Why is there so little commitment these days?  We don’t like to be committed.  We would rather throw in the towel than stay in the game.  We would rather walk out than work through.  We would rather make excuses than give reasons to stay with it.  Why?  Our society applauds our lack of commitment.  Our society glamorizes it.  Think about television.  You surf a little bit through the channels and you see a man working.  He has to meet a deadline in the next hour and the boss comes in and gives him yet another report and another deadline.  The man turns to the camera and he says, “I cannot take it any more.”  The veins are sticking out of his forehead.  “I’m going to go in and I’m going to give him a piece of my mind.”  So he storms into his boss’ office and the music is reaching a fever pitch level.  You are sitting on the edge of your recliner watching.  “I quit.  You make me sick, boss, you are not concerned about me.”  And the man spins on his heels and walks out.  The credits roll and the advertisers pitch beer and antacids and we think, “Wow.  All right.  A lack of commitment.  I would love to do that one day to my boss, to my teacher, to my coach.  To tell them off.  To quit in their face.”

You turn to another program.  You see a marriage situation, maybe a soap opera.  I know we don’t have anyone here who watches soap operas.  Just a hypothetical situation.  You are watching a soap opera and you have a conflict going on and the wife says, “I’m tired of you.  I want a divorce.  You make we sick.  You have bad breath.”  And she turns and she walks away.  The music again is reaching the fever pitch level.  The commercials roll and there you have it.

You see they don’t show you the man who is now unemployed because of his lack of commitment.  They don’t show you the rippling effect of divorce because this woman was not committed to her marriage.  They don’t show you the children now without a dad.  They don’t show you that.  A lack of commitment.

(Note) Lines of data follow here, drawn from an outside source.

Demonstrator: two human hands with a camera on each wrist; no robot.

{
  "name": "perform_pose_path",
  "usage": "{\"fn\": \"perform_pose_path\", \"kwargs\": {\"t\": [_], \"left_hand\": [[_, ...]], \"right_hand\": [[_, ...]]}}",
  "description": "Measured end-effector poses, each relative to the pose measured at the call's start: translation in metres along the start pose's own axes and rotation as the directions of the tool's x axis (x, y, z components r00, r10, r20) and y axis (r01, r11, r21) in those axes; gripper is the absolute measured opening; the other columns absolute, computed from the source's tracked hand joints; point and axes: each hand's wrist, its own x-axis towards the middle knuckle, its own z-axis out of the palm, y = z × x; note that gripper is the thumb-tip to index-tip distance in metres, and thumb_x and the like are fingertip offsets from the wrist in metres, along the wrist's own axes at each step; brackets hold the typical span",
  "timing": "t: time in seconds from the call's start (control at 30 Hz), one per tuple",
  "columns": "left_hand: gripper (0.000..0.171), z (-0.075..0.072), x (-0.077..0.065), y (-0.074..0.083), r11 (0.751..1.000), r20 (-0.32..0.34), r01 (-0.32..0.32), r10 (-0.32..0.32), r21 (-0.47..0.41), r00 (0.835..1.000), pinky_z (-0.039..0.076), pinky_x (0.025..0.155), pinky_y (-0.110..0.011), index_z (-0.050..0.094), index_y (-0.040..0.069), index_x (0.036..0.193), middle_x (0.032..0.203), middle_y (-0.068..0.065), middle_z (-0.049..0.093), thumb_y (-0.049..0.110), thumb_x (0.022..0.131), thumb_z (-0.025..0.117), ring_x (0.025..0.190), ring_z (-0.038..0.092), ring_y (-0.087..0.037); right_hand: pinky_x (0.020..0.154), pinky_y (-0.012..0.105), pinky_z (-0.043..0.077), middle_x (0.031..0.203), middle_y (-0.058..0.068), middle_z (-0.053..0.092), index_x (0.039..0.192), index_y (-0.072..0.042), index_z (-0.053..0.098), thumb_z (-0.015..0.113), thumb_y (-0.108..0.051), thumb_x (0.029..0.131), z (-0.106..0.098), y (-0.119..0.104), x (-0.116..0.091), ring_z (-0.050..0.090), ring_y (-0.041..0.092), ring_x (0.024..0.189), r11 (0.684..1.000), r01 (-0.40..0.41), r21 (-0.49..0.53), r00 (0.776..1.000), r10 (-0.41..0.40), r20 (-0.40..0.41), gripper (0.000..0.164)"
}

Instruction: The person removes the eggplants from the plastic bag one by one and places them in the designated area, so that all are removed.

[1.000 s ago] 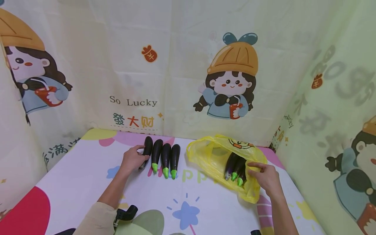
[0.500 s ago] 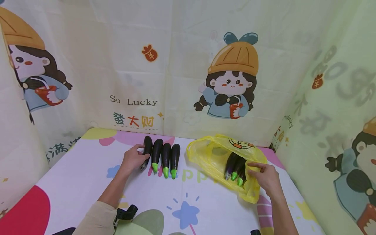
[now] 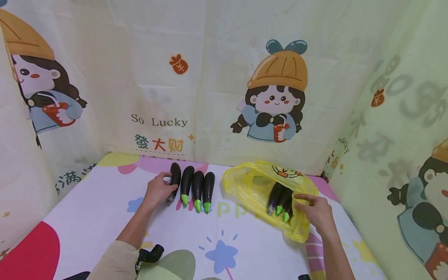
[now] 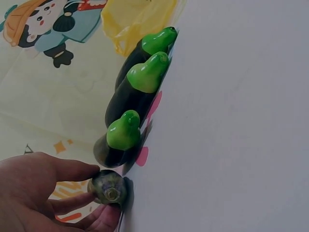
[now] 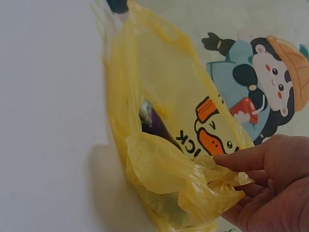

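Four dark eggplants lie in a row left of the middle in the head view. My left hand [image 3: 159, 189] holds the leftmost eggplant [image 3: 175, 173], thumb on one side and fingers on the other; its dull, greyish stem end [image 4: 110, 189] faces the left wrist camera. Beside it lie the others, such as the eggplant [image 3: 187, 181] with a bright green cap. My right hand [image 3: 320, 214] pinches the edge of a yellow plastic bag [image 3: 245, 186], which gapes toward me. Inside the bag rest three eggplants [image 3: 276, 194], partly covered by its plastic in the right wrist view.
A printed cloth covers the table [image 3: 196, 233]. Cartoon-patterned curtains [image 3: 217, 97] close in the back and both sides. A black wrist mount [image 3: 151, 254] sits at my left sleeve.
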Motion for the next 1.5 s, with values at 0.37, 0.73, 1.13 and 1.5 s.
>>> {"fn": "perform_pose_path", "kwargs": {"t": [0.37,0.73,1.13,1.5], "left_hand": [[0.056,0.002,0.002,-0.001,1.000,0.007,0.010,-0.010,0.005,1.000,0.060,0.082,-0.044,0.051,-0.001,0.144,0.120,-0.029,0.064,0.022,0.096,0.068,0.106,0.062,-0.039],[0.057,0.000,-0.003,0.003,1.000,0.012,-0.008,0.008,0.012,1.000,0.060,0.078,-0.044,0.049,-0.002,0.145,0.117,-0.029,0.063,0.022,0.096,0.068,0.101,0.062,-0.038],[0.059,-0.001,-0.004,0.002,0.999,-0.014,-0.036,0.036,0.032,0.999,0.061,0.080,-0.047,0.048,-0.003,0.146,0.122,-0.032,0.060,0.021,0.096,0.069,0.107,0.059,-0.042],[0.050,0.001,-0.005,0.009,0.995,-0.137,-0.079,0.088,0.067,0.987,0.052,0.086,-0.051,0.054,-0.003,0.140,0.120,-0.028,0.052,0.018,0.097,0.066,0.110,0.050,-0.040]], "right_hand": [[0.062,0.031,0.041,0.090,0.008,0.047,0.131,-0.004,0.072,0.072,-0.018,0.096,0.001,0.000,-0.002,0.045,0.029,0.095,1.000,-0.005,0.002,1.000,0.005,0.002,0.038],[0.063,0.031,0.043,0.096,0.010,0.055,0.131,-0.004,0.072,0.072,-0.017,0.096,0.001,0.000,-0.002,0.046,0.030,0.098,1.000,0.006,0.005,1.000,-0.006,0.000,0.037],[0.064,0.031,0.044,0.108,0.016,0.059,0.130,-0.004,0.072,0.072,-0.017,0.096,0.002,0.000,-0.001,0.047,0.032,0.102,1.000,-0.001,0.012,1.000,0.001,0.002,0.036],[0.055,0.030,0.038,0.074,0.001,0.035,0.130,-0.005,0.073,0.072,-0.018,0.095,0.000,0.000,0.001,0.039,0.021,0.072,1.000,0.019,-0.006,1.000,-0.019,0.005,0.037]]}}
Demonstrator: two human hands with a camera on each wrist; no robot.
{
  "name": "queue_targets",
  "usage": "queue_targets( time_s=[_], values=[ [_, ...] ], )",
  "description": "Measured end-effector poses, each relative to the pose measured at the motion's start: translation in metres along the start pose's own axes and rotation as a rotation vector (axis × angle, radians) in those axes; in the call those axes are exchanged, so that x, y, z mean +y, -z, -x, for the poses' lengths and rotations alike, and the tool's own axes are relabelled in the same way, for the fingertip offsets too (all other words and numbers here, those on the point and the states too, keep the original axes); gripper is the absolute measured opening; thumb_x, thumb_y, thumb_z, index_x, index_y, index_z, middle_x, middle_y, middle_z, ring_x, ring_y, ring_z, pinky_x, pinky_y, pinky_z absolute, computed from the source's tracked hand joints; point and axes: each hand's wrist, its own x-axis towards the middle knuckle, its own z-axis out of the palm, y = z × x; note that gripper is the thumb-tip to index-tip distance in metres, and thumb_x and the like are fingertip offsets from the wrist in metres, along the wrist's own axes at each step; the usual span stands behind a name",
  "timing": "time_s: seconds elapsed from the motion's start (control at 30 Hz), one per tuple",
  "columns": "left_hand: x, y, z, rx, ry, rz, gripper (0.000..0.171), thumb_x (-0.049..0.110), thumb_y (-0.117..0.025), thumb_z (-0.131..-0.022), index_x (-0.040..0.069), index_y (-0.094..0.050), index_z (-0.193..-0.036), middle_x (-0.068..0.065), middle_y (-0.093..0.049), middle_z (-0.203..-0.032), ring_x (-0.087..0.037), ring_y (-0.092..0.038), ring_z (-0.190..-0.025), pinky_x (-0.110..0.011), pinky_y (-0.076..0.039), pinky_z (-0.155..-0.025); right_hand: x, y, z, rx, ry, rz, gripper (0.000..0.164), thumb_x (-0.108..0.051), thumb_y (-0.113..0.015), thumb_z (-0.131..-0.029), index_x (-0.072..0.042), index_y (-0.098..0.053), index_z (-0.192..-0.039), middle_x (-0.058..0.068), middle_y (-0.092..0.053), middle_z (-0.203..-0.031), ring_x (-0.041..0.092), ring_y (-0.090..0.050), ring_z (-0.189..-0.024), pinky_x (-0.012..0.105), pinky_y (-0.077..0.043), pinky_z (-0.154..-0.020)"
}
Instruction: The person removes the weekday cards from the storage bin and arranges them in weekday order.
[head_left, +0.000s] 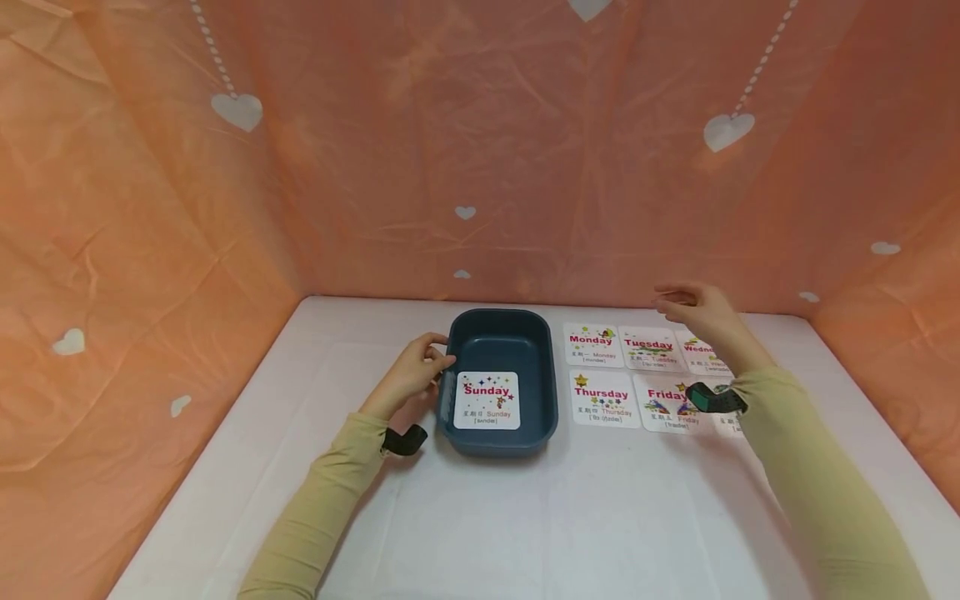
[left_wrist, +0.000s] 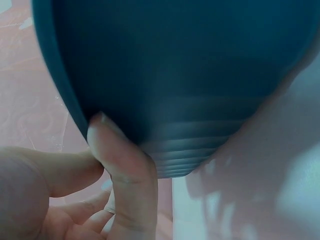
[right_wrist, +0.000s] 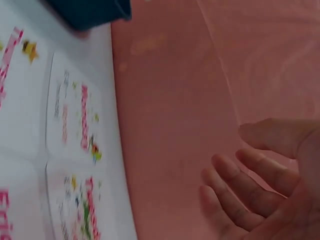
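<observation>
A dark blue plastic box (head_left: 537, 379) sits on the table, with a white "Sunday" card (head_left: 487, 401) near its front left corner. My left hand (head_left: 411, 371) pinches the box's left rim between thumb and finger; the left wrist view shows a fingertip (left_wrist: 102, 130) at the edge. Over the back right of the table hovers my right hand (head_left: 703, 321), holding nothing, its fingers loosely bent. Beneath and beside it lie the "Tuesday" card (head_left: 651, 348) and the "Wednesday" card (head_left: 699, 353), the latter partly covered by the hand.
The "Monday" card (head_left: 592, 345), "Thursday" card (head_left: 604, 398) and "Friday" card (head_left: 663, 404) lie flat right of the box. Another card (head_left: 727, 423) is mostly hidden by the right wrist. A pink cloth wall (head_left: 510, 242) with hearts stands behind the white table (head_left: 480, 525).
</observation>
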Motion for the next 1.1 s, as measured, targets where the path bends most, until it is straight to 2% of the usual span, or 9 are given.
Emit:
queue_targets(
  time_s=[0.2,0.3,0.4,0.6,0.7,0.83,1.1],
  values=[
    [-0.001,-0.001,0.005,-0.005,0.018,-0.005,0.041,0.012,-0.059,-0.096,0.001,-0.046,-0.133,-0.015,-0.055,-0.086,-0.018,-0.052,-0.059,-0.029,-0.047,-0.047,-0.026,-0.028,-0.016,-0.086,0.087,0.032,0.042,-0.018,-0.056,-0.098,0.003,-0.050,-0.134,0.024,-0.055,-0.127,0.026,-0.054,-0.111,0.042,-0.043,-0.097],
    [-0.002,-0.002,0.007,-0.003,0.025,-0.003,0.042,0.013,-0.059,-0.096,0.002,-0.046,-0.133,-0.019,-0.057,-0.091,-0.018,-0.053,-0.057,-0.028,-0.046,-0.046,-0.036,-0.042,-0.020,-0.139,0.138,0.045,0.042,-0.015,-0.058,-0.097,0.004,-0.050,-0.133,0.024,-0.058,-0.124,0.031,-0.055,-0.112,0.046,-0.042,-0.097],
    [-0.002,-0.003,0.006,0.006,0.016,0.002,0.042,0.013,-0.060,-0.095,0.001,-0.046,-0.134,-0.019,-0.057,-0.092,-0.018,-0.053,-0.056,-0.028,-0.046,-0.046,-0.046,-0.053,-0.023,-0.173,0.191,0.035,0.042,-0.014,-0.061,-0.095,0.003,-0.052,-0.132,0.022,-0.060,-0.121,0.032,-0.057,-0.111,0.045,-0.045,-0.094],
    [0.003,-0.004,0.004,-0.001,0.023,-0.024,0.043,0.015,-0.061,-0.095,0.003,-0.047,-0.134,-0.012,-0.056,-0.086,-0.019,-0.055,-0.056,-0.031,-0.048,-0.047,-0.059,-0.073,-0.028,-0.213,0.266,-0.010,0.039,-0.011,-0.065,-0.092,0.003,-0.056,-0.127,0.022,-0.061,-0.118,0.031,-0.060,-0.106,0.031,-0.049,-0.088],
    [0.004,-0.004,0.002,0.002,0.012,-0.025,0.043,0.013,-0.061,-0.095,0.001,-0.046,-0.134,-0.011,-0.055,-0.084,-0.017,-0.053,-0.057,-0.032,-0.050,-0.049,-0.066,-0.085,-0.030,-0.232,0.298,-0.055,0.037,-0.008,-0.065,-0.091,0.004,-0.057,-0.125,0.023,-0.061,-0.116,0.032,-0.060,-0.104,0.029,-0.049,-0.086],
    [0.004,-0.004,0.002,0.008,0.012,-0.011,0.043,0.011,-0.061,-0.094,-0.001,-0.047,-0.133,-0.011,-0.054,-0.081,-0.017,-0.052,-0.056,-0.032,-0.050,-0.049,-0.073,-0.102,-0.031,-0.275,0.329,-0.098,0.038,-0.005,-0.066,-0.089,0.005,-0.056,-0.124,0.024,-0.061,-0.113,0.032,-0.060,-0.102,0.034,-0.048,-0.089],
    [0.003,-0.005,0.002,0.005,0.020,0.006,0.041,0.011,-0.060,-0.095,0.000,-0.047,-0.132,-0.013,-0.056,-0.083,-0.017,-0.053,-0.053,-0.029,-0.047,-0.046,-0.078,-0.131,-0.031,-0.392,0.309,-0.064,0.038,-0.006,-0.067,-0.089,0.001,-0.057,-0.125,0.022,-0.062,-0.112,0.030,-0.061,-0.101,0.041,-0.050,-0.088]
  ],
)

You can talk about the AIDS virus, and the new ebola virus, but lack of commitment is a disease that has reached epidemic proportions.  We just want to sit back and let it kind of cruise, put it on automatic pilot.  We don’t really want to pledge ourselves to a position anymore.

The bottom line for this lack of commitment disease can be traced back to the book of Genesis.  Genesis 3.  Adam and Eve had it great, a perfect environment.  All they had to do was some yard work every day.  And God said, “Adam and Eve you are committed to Me.  I love you and I know you love me.  I want to ask you to do one thing.  I am going to test your love.  Please do not touch the tree or any fruit on the tree in the middle of the garden.”  “OK, God.  We are committed to You, God.  We love you, God.”  The evil one comes on the scene and the evil one begins to attack their lack of commitment, he will do it in your life and my life too.  The evil one’s favorite thing to tell you and me is “Hey, don’t commit.  Wait until tomorrow.  Wait until the next day.  Put it off.  Make excuses.  Give reasons.  Keep your options open.  Arrive late.”  “Hey, Adam and Eve, did God really mean for you not to touch that fruit?  You see, if you touch the fruit, you will become like God.  That’s why He said it.”  And they did it and from that moment on we have been struggling with the lack of commitment.  A lack of commitment.  A lack of commitment.  The root of the lack of commitment is basic raw, southward bound, selfishness.  What’s good for me?  I want my needs met.  I have got to do what is best for me.  It’s me, and it’s a very meistic, me-centered world today.  I have got to make me feel good and me look good and me come out OK.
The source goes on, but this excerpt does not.